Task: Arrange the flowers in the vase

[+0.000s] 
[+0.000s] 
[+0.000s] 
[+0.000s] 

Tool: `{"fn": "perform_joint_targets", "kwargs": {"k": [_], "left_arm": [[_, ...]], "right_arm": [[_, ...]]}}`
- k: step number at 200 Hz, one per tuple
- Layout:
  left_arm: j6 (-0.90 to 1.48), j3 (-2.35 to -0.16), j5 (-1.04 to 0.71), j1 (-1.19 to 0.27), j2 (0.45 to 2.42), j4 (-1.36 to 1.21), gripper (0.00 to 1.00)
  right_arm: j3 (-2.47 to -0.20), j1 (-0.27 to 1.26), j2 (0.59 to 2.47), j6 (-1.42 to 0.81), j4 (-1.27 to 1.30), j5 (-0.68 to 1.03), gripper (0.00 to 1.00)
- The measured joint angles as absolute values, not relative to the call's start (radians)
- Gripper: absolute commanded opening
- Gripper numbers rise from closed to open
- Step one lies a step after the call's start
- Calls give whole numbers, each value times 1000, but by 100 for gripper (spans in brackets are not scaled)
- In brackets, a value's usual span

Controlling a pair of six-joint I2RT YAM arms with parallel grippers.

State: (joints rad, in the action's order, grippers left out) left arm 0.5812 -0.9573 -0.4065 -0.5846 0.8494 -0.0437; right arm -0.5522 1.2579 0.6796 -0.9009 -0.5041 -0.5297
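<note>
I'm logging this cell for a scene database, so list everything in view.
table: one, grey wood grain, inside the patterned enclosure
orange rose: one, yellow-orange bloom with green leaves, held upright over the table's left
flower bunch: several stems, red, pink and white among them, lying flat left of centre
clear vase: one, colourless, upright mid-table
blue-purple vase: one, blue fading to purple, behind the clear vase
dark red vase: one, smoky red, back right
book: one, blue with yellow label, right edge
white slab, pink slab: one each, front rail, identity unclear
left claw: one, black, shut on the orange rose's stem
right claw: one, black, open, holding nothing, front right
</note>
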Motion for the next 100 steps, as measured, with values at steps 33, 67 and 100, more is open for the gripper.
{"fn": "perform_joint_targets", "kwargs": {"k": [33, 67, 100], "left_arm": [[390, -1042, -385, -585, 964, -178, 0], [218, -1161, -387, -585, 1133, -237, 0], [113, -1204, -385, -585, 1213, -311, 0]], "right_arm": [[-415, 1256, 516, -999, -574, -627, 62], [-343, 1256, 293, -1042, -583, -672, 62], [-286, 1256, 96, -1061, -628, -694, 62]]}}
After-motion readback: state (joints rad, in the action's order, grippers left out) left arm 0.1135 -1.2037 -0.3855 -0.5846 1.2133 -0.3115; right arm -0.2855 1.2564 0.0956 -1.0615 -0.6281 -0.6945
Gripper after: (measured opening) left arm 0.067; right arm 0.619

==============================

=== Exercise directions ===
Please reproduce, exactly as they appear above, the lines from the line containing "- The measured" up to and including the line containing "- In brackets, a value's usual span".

=== Answer for this exercise ===
- The measured joint angles as absolute values, not relative to the call's start (radians)
- Gripper: absolute commanded opening
- Gripper numbers rise from closed to open
- Step one lies a step after the call's start
- Calls give whole numbers, each value times 1000, but by 100 for gripper (spans in brackets are not scaled)
- In brackets, a value's usual span

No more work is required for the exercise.